Well, you know, I had worked very actively in the lytic field back in the 90s and I’m a big pro-lysis person, but I got to say, this makes me a little scared, Deepak, because a lot of cases of myocarditis and pericarditis and we wouldn’t want to cause bleeding in those patients; either intraparenchymal hemorrhage or pericardial bleed. You’re right, a lot of these arteries may be open due to microvascular obstruction. On the other hand, the PCI is not going to open up the microvasculature, this might, the lytic. On that point, there is some data suggesting that lytics, if there is microvascular obstruction, I’ve done some work on this. Sadly, at the end of the day, it looks like you may precipitate some intramyocardial hemorrhage. So, maybe not a good idea. I think the smart money is still on going to the cath lab, get your PPE on. You know, it’s not going to really hurt outcomes by delaying five minutes to make sure you’re fully gowned and gloved and everything you need for full PPE, but I agree with you, on all those points, Deepak.

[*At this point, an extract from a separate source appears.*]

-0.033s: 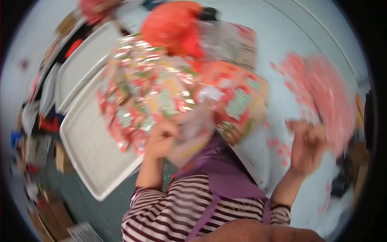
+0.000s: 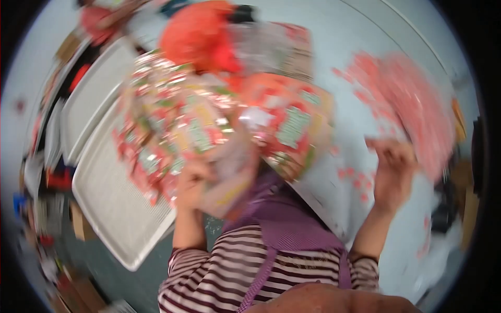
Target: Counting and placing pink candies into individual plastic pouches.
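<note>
My left hand point(image 2: 192, 182) is closed on the edge of a printed clear plastic bag point(image 2: 229, 182) in front of my purple apron. Whether anything is in that bag is too blurred to tell. My right hand point(image 2: 392, 175) is raised over the pale table, its fingers bent and smeared by motion. A heap of small pink pieces point(image 2: 402, 99) lies just beyond it, and a few loose pink pieces point(image 2: 360, 181) lie to its left. Beyond my left hand is a large pile of shiny printed packets point(image 2: 177, 120). An orange-and-green printed package point(image 2: 292, 122) lies between the hands.
Two white trays point(image 2: 115, 208) point(image 2: 96, 94) stand along the left, the nearer partly under the packets. An orange bag point(image 2: 195, 36) and a clear bag point(image 2: 258, 49) sit at the back. Another person point(image 2: 99, 23) is at the far left. Cardboard boxes point(image 2: 81, 295) stand lower left.
The view has shifted, so the packets, bags and pink heap sit farther left in it. My left hand still grips the bag. My right hand appears slightly higher, near the pink heap.
</note>
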Tool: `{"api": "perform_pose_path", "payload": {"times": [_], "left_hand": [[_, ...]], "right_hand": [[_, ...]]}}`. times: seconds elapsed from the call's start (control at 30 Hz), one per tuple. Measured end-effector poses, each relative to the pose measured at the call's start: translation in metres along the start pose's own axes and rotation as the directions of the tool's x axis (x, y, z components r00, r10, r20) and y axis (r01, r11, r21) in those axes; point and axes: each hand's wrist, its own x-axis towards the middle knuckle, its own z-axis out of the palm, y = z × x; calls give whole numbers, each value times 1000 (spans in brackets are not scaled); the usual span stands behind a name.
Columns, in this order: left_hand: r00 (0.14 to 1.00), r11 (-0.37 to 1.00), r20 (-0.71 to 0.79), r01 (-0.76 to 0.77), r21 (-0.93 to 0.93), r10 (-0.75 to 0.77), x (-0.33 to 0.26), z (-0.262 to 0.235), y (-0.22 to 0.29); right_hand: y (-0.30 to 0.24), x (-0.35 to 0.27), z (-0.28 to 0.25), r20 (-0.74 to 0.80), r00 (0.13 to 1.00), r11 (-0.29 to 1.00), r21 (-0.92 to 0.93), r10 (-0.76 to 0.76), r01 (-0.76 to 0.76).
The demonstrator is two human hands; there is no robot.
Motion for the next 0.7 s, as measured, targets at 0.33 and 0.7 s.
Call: {"api": "perform_pose_path", "payload": {"times": [0.33, 0.7], "left_hand": [[949, 962, -302, 164, 217, -94, 17, 39, -9], [944, 896, -328, 107, 430, 45, 28, 53, 5]], "right_hand": [[19, -95, -111, -478, 854, 590, -636, 206, -498], [28, -144, -126, -308, 936, 112, -938, 169, -328]]}}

Yeah, I thought you were the best person to ask because, of course, I remember all the pivotal work you’ve done in lytics and I’m also a fan of lysis in the right setting, but here I just think primarily PCI or even before that, angiography is probably the way to go. Now, I’m not opposed, however, if it’s a really equivocal case, to having them stop at the CT scanner and getting a coronary CT angio. That is, you know, if it looks like a Takotsubo pattern on the echocardiogram in the emergency department realizing the Takotsubo isn’t so easy to determine although it’s on a transthoracic echo, but, you know, if the ECG patterns sort of diffuse ST-elevation, they are not really fitting the pattern of an epicardial artery, I mean I’m not opposed to stopping in the coronary CT non-invasive angio. What do you think of that strategy?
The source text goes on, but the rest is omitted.